■ **DATA**
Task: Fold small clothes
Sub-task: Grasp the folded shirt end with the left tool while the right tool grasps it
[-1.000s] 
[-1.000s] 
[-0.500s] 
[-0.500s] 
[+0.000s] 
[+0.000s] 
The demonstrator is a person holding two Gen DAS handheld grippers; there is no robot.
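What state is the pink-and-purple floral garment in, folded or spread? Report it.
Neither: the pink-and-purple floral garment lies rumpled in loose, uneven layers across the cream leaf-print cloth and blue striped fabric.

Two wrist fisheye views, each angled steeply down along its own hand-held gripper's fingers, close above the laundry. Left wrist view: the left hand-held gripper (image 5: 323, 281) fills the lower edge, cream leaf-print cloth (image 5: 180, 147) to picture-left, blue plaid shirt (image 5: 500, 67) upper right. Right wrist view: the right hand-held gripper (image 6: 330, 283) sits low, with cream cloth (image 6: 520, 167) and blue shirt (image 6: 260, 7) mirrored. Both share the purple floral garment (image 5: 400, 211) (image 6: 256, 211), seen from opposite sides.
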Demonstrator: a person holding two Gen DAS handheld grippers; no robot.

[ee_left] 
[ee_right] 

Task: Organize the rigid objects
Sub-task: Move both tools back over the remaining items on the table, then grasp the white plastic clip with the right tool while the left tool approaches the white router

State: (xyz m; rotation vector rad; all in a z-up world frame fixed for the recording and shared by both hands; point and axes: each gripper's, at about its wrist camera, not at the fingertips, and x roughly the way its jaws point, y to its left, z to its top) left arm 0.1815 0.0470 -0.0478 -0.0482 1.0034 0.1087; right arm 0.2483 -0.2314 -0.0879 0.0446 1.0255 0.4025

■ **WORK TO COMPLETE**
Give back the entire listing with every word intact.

■ **REPLY TO THE TASK**
Task: Fold small clothes
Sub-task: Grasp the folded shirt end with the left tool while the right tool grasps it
[-1.000s] 
[-1.000s] 
[-0.500s] 
[-0.500s] 
[+0.000s] 
[+0.000s] 
The demonstrator is a person holding two Gen DAS handheld grippers; there is no robot.
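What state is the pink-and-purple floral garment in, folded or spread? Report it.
Neither: the pink-and-purple floral garment lies rumpled in loose, uneven layers across the cream leaf-print cloth and blue striped fabric.

Two wrist fisheye views, each angled steeply down along its own hand-held gripper's fingers, close above the laundry. Left wrist view: the left hand-held gripper (image 5: 323, 281) fills the lower edge, cream leaf-print cloth (image 5: 180, 147) to picture-left, blue plaid shirt (image 5: 500, 67) upper right. Right wrist view: the right hand-held gripper (image 6: 330, 283) sits low, with cream cloth (image 6: 520, 167) and blue shirt (image 6: 260, 7) mirrored. Both share the purple floral garment (image 5: 400, 211) (image 6: 256, 211), seen from opposite sides.
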Demonstrator: a person holding two Gen DAS handheld grippers; no robot.

[ee_left] 
[ee_right] 

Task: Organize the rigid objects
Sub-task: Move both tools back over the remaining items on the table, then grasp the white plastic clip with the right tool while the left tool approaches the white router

State: (xyz m; rotation vector rad; all in a z-up world frame fixed for the recording and shared by both hands; point and axes: each gripper's, at about its wrist camera, not at the fingertips, and x roughly the way its jaws point, y to its left, z to its top) left arm 0.1815 0.0470 -0.0478 -0.0482 1.0034 0.1087; right arm 0.2483 -0.2314 -0.0879 0.0446 1.0255 0.4025

That wraps up the exercise.